The problem, of course, is that whenever left-wing parties have
neared power - and especially once they’ve have formed governments
(Labour, European social democrats) or participated in them
(Communists, Greens) - these parties quickly become beholden to the
bourgeoisie and the international capital markets. Even modest
efforts at reform are met by capital flight and sabotage, and the
resulting economic difficulties turn the masses against these
governments, which are then forced to retreat rather than face
certain defeat in an early election.


This is economic determinism bordering on fatalism but what might be 
expected from a supporter of Democratic Party presidential bids for the 
time he has been on Marxmail.


Our job as Marxists is simply to form the left wing of new formations 
like Syriza or Podemos to keep them honest. As I said to someone on FB 
complaining about Podemos moving to the right, there are 900 constituent 
local organizations of Podemos. If only a third were ready to break with 
the group because of such compromises, that would be a much more 
significant opposition to the neoliberal state than the sects.

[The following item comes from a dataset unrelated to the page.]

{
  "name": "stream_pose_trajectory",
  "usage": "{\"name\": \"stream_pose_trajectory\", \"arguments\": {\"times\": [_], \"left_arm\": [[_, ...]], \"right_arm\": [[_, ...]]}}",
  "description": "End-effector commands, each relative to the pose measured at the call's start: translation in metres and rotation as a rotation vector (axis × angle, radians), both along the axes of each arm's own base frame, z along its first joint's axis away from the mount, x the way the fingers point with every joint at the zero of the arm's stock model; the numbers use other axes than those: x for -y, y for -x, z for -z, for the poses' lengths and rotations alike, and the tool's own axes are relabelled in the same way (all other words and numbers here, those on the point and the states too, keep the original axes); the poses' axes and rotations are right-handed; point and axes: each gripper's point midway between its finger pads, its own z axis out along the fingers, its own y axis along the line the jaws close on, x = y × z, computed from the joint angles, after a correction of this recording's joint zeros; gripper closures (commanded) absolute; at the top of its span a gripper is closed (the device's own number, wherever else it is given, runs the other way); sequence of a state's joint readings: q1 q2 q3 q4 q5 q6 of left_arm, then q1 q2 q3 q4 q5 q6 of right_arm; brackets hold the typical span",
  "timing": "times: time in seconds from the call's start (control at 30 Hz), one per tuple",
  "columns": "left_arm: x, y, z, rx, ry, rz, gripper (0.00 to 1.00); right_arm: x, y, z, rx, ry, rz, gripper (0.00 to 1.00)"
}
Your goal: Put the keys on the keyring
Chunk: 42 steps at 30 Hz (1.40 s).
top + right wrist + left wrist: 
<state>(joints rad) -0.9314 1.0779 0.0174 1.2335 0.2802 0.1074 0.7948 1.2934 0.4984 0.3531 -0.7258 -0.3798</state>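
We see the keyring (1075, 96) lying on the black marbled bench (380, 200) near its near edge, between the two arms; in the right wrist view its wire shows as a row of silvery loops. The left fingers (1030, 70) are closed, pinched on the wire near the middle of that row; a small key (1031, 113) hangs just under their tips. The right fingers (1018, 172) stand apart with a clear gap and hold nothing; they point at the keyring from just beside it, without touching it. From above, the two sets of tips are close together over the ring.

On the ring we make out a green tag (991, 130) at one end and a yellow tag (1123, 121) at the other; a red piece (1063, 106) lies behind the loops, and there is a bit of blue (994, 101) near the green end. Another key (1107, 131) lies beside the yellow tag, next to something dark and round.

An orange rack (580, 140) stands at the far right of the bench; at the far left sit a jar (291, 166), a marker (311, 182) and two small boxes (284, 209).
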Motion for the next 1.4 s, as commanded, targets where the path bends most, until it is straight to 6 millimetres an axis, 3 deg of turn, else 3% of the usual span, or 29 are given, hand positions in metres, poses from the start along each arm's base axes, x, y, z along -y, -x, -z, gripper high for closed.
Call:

In 1971 Sam Brown launched the Moratorium to End the War in Vietnam with 
the obvious intention to form something roughly equivalent to 
Moveon.org. The SWP jumped in with both feet and helped to transform the 
Moratorium into a militant Out Now movement. Politics is about struggle. 
If you are determined to be protected from reformist germs, the best 
thing to do is declare yourself as a vanguard party and hand out 
leaflets denouncing the existing movement.


Basically Podemos offers an unprecedented opportunity for Spanish 
Marxists to challenge the two-party system. From everything I have heard 
from Marvin over the past decade or so, he would be oriented to the 
PSOE. No thanks.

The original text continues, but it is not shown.